Green Book (2018)
8/10
A great film
25 January 2019
It is possible to analyze "Green Book" from some points of view. It's a film about racism. But it's also a road movie that talks about an unimaginable friendship. It is also a film that shakes the prejudice of deep America, especially the South of the United States. It is still a film about a character who is not in any environment because he is in the rare position of the privileged black and feels a deep loneliness for it. None of this is original. None of this is something that other movies have not talked about in movie history. But how delightful, bothersome and interesting is to follow the journey of pianist Don Shirley (a brilliant Mahershala Ali) and his driver and captain Tony Vallelonga (equally wonderful).

Particularly, "Green Book" has more interesting in two of the points above. The first is such an improbable relationship between Tony, this brassy, simple-minded Italian who sees the world so bluntly and directly, separating people into tribes with their own ingrained and unmixed customs, and Shirley, a black man of erudite education, who lives as an isolated king at the top of Carnegie Hall. And it's amazing that even in such ignorance he made Shirley see how far he was from himself.

The story of Peter Farrelly's film is real. In fact in the 1960s, Shirley was a very popular pianist who decided to tour the most racist chants in America. Your objective is touching people's hearts.

But how difficult it is to break historic and archaic barriers. Shirley has to go through some ridiculous situations. At night, he is a brilliant pianist applauded by all white and wealthy audiences. But during the day it's just another black man who can not eat at the same restaurant in his audience or use the same bathroom.

As much as the film does not portray the hell it was to be a black man in that region, and its name comes from a survival guide there, it's still cruel, almost disgusting to anyone who sees everything that Shirley has to go through to keep the idea of your tour alive. It is important, however, as the character himself states, "maintain dignity". Only by dignity is overcome the rabid prejudice.

But "Green Book" is not only about the pure denunciation of racism in a region of America. It is in the hassle and distance that Shirley himself feels among his peers that the film exposes his signs of greatness. It is by showing that he is not black enough to be among his own, neither white nor man enough to occupy other groups, that "Green Book" exposes the terrible loneliness of a man who finds himself in the middle of the path of a triangle over which he does not have the skills, or the supposed qualities, necessary to occupy no vertex.

In a fragmented society that needs labels Shirley is never to be found.
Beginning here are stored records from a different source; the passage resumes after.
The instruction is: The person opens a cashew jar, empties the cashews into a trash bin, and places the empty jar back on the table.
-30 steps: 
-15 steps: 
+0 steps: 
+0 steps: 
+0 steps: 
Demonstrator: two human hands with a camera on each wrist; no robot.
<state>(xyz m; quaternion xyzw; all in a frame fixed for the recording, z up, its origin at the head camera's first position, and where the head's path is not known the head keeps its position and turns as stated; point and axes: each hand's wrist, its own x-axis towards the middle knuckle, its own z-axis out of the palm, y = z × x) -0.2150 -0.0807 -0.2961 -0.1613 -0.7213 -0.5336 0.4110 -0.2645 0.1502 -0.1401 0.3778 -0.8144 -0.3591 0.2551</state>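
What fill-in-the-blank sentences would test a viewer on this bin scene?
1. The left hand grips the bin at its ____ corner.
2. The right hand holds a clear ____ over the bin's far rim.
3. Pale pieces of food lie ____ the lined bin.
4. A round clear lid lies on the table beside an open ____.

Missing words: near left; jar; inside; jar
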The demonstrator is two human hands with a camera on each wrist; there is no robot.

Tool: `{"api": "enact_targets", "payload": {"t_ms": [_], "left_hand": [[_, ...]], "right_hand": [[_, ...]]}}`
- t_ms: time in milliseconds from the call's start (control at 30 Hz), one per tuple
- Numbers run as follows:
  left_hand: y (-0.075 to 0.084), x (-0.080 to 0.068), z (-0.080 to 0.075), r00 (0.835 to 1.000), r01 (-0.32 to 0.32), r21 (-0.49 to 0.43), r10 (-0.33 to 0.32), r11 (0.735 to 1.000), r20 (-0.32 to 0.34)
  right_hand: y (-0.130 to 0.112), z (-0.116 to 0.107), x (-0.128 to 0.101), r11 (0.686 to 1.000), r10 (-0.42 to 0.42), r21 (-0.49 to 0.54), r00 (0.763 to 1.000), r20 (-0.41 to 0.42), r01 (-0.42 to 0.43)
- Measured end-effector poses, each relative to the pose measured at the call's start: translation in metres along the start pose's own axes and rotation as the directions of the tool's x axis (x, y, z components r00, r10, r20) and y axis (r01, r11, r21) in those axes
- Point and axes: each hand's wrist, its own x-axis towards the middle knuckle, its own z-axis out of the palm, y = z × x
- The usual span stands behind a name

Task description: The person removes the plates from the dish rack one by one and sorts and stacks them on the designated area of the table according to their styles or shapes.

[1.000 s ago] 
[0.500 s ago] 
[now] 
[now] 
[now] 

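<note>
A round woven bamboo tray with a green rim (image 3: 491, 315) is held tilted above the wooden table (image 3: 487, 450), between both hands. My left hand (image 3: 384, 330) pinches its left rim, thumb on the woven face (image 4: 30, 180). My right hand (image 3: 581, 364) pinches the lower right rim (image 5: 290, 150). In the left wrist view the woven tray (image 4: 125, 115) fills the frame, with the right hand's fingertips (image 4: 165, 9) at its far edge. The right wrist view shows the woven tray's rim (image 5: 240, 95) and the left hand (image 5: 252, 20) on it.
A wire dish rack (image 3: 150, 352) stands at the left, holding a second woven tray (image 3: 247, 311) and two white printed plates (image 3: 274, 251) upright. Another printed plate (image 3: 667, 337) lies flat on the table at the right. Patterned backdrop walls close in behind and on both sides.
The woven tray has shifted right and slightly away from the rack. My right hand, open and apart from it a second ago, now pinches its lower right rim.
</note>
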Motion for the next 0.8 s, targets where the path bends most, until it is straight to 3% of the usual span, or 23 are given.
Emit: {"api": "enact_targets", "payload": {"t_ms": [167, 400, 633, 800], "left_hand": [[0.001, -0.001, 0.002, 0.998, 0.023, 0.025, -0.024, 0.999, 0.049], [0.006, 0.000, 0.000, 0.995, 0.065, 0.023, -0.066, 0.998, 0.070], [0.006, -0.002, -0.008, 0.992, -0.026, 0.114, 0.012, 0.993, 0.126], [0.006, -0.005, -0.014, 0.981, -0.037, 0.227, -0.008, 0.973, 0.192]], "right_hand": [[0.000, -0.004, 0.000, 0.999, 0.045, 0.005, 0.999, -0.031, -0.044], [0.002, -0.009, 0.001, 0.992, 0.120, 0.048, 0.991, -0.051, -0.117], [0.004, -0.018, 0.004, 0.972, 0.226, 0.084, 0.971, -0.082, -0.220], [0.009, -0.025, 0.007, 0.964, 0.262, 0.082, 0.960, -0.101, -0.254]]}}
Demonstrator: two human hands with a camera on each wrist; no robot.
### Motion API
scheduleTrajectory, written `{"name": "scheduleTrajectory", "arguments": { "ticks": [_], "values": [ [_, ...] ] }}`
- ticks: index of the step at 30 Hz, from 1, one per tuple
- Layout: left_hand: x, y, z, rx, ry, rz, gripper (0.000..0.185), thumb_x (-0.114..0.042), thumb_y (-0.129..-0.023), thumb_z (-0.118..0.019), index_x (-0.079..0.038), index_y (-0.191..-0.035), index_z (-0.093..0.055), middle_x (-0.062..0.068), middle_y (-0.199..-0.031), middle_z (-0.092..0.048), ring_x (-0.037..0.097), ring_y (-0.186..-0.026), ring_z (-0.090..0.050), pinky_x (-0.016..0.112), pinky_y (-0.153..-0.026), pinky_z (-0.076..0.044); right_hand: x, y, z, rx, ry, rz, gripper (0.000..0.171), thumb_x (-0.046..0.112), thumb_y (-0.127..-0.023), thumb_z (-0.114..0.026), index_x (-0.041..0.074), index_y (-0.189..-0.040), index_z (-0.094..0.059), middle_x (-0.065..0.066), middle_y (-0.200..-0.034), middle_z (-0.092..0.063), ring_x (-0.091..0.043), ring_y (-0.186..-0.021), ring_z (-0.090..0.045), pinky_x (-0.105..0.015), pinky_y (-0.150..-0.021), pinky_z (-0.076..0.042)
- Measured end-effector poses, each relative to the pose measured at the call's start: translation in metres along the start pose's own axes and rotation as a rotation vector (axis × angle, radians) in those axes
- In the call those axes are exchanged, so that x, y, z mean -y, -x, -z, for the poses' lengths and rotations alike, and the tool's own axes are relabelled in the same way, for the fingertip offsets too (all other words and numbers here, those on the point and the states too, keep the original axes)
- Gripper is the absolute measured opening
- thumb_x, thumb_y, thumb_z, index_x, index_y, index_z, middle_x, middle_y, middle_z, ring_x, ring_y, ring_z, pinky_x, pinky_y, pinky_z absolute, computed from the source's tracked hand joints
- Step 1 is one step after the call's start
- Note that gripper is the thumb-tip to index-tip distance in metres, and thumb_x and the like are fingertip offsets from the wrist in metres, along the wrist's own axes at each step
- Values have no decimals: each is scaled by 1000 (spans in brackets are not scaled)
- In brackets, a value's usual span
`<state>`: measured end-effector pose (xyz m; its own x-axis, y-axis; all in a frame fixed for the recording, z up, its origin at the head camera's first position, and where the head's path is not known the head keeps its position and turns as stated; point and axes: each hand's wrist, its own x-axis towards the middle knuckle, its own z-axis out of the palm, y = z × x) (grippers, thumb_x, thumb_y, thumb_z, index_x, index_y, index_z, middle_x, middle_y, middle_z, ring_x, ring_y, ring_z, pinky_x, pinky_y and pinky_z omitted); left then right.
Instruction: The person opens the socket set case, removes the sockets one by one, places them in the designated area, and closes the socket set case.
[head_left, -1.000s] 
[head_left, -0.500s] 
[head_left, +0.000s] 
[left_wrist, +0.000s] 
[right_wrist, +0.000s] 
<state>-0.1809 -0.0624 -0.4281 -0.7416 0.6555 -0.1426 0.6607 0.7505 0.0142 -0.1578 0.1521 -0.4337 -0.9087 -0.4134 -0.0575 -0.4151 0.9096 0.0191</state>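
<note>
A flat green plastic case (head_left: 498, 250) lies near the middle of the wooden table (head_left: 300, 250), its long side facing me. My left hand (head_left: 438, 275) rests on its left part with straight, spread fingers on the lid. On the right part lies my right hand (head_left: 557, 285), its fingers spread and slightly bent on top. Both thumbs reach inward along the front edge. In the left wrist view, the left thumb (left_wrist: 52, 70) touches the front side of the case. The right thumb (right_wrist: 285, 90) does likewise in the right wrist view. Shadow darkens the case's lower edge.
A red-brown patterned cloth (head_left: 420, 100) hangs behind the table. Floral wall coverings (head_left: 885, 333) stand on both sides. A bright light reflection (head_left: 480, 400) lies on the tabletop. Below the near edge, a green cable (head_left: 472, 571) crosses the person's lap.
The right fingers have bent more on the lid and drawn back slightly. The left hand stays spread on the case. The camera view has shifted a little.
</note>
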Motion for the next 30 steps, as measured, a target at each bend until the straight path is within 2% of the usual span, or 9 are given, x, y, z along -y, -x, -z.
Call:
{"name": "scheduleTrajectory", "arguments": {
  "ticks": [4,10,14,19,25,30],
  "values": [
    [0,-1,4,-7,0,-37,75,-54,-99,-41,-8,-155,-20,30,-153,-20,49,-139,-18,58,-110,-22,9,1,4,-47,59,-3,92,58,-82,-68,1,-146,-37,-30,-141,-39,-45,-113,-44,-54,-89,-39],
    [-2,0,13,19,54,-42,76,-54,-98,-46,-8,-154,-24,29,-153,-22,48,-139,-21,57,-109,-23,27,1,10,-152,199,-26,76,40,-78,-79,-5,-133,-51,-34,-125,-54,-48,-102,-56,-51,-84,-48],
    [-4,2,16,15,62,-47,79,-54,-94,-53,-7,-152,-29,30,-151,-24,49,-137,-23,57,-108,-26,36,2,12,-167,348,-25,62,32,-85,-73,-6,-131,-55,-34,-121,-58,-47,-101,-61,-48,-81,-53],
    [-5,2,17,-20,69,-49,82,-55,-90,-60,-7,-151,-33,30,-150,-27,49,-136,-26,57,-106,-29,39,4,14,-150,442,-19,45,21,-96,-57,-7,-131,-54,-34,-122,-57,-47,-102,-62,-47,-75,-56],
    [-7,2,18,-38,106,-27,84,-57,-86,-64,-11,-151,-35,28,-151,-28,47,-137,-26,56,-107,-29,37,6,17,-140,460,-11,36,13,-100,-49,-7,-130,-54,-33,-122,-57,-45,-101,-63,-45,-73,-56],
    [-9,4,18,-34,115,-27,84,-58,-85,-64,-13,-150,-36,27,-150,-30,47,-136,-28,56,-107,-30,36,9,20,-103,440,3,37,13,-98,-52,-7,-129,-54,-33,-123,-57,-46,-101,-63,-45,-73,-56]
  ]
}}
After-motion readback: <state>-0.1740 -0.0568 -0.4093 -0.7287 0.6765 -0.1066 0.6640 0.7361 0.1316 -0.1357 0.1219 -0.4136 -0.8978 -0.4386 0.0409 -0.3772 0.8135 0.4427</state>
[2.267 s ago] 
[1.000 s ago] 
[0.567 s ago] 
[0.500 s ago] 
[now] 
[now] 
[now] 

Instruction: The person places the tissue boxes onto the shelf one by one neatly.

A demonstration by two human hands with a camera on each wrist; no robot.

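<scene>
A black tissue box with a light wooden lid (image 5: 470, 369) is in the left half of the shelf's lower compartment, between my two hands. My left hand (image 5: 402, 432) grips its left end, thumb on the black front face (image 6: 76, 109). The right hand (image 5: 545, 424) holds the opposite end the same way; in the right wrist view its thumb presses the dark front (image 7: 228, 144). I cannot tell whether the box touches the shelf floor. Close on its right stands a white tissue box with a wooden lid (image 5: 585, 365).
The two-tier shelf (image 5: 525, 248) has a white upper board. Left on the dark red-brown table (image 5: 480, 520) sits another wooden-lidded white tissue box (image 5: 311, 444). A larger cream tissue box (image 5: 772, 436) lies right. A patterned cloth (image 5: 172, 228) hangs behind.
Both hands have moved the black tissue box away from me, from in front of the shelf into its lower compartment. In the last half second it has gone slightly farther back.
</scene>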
It connects to nothing and feels isolated in all environments. His most faithful companion is a carafe of expensive alcohol, which keeps him away from everyone and plunged even more into solitude.

Who are your peers? It is not whites who hate him when he is off the stage and deny him the right to experience a suit in a shop. It is not the black people, with whom he does not connect precisely because he does not share the same rich but different culture from his classical piano education, and by wearing expensive, well-cut suits.

For him, approaching both sides requires an instrument of conciliation for music. Hence his tour trying to repeat something similar that Nat King Cole tried a decade earlier. Its purpose is to touch the hearts of the people and to approach the vertices so far apart appealing to the sense of humanity. To perhaps feel less alone. But also help change the society.

The work, however, is slow and gradual. And in the great friendship that Shirley builds with Tony, a man who shows himself to be racist at the beginning of the film, but whose friendship and partnership with Shirley grows throughout the tour, is that his success can make itself present.

"Green Book" relies heavily on the excellent work of Ali and Mortensen. It's not by chance that both have received well-deserved Oscar nominations. The first one proves the excellent moment that is living two years after receiving the supporting statuette for "Moonlight" (2016). His work on the third season of "True Detective" also deserves praise. The second is an actor who is in his third Oscar nomination and almost always does good work.

But beyond that, it is a great story and so necessary to be told in times when racism and prejudice in general against various kinds of peoples, ethnicities, sexual orientations and religions are unfortunately so vivid. They are wounds that still bleed too much when one should work to build a more just and balanced society for all. If each sought to create bridges such as those that united Shirley and Tony, it might be a less lonely, richer and more interesting planet to live for all.